▶ Problem details: Write out the line that contains "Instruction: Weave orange", then every following line to the end of the records below, with no other lines and no changes.

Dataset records
◇ ◇ ◇ ◇ ◇

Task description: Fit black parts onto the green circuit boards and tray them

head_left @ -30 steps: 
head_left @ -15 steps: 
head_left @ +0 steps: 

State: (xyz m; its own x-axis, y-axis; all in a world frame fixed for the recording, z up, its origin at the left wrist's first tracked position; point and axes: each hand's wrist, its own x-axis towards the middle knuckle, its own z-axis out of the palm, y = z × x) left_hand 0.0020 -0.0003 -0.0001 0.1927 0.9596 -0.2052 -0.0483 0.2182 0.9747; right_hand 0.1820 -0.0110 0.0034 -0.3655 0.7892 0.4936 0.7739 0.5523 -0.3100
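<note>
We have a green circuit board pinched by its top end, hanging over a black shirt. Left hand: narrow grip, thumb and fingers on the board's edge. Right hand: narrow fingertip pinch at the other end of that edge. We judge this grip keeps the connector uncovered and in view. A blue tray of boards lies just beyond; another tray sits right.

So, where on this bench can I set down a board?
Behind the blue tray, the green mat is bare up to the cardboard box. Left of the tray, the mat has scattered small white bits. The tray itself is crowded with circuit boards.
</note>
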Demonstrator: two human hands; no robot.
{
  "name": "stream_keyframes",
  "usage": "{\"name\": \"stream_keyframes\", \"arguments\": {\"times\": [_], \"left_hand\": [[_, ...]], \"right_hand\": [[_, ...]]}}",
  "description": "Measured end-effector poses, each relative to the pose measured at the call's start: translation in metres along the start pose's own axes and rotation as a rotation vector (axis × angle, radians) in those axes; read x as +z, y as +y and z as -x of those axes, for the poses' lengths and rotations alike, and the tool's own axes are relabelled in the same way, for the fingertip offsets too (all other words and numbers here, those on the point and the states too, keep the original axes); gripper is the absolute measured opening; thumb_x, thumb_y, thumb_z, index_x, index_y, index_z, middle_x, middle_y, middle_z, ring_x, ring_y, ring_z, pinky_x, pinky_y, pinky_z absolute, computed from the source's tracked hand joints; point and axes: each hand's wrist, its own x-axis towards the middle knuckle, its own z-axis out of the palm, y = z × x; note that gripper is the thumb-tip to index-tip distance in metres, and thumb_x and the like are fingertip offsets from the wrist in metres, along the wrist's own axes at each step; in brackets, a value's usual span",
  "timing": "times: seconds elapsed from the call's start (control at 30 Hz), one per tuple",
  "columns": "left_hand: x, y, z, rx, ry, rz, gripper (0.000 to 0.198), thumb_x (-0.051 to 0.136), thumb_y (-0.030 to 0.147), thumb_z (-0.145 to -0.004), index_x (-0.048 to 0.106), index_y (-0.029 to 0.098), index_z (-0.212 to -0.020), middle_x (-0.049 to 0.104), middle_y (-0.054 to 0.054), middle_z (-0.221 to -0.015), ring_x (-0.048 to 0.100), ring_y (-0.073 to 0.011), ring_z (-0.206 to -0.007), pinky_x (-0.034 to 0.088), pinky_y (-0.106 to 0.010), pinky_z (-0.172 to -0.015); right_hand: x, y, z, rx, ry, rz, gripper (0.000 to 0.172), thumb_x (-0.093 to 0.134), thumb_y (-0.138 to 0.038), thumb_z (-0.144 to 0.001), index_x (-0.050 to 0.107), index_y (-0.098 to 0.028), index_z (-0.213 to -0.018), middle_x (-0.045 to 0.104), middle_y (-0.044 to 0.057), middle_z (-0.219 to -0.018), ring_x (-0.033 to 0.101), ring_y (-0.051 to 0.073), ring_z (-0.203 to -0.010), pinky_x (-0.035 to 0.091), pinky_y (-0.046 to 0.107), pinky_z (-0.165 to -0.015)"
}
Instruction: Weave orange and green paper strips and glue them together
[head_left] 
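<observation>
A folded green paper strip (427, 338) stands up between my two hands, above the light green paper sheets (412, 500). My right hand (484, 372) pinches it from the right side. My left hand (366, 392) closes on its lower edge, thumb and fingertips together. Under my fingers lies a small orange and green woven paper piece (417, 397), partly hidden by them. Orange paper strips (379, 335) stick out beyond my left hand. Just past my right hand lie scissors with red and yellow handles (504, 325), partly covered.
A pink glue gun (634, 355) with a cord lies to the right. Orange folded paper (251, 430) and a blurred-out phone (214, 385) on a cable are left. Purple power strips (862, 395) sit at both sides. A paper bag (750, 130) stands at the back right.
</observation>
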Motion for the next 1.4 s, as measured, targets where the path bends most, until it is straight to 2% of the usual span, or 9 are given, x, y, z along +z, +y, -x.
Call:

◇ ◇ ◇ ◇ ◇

▶ Written response:
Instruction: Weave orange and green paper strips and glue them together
[head_left] 
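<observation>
A folded green paper strip (427, 338) stands up between my two hands, above the light green paper sheets (412, 500). My right hand (484, 372) pinches it from the right side. My left hand (366, 392) closes on its lower edge, thumb and fingertips together. Under my fingers lies a small orange and green woven paper piece (417, 397), partly hidden by them. Orange paper strips (379, 335) stick out beyond my left hand. Just past my right hand lie scissors with red and yellow handles (504, 325), partly covered.
A pink glue gun (634, 355) with a cord lies to the right. Orange folded paper (251, 430) and a blurred-out phone (214, 385) on a cable are left. Purple power strips (862, 395) sit at both sides. A paper bag (750, 130) stands at the back right.
</observation>
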Motion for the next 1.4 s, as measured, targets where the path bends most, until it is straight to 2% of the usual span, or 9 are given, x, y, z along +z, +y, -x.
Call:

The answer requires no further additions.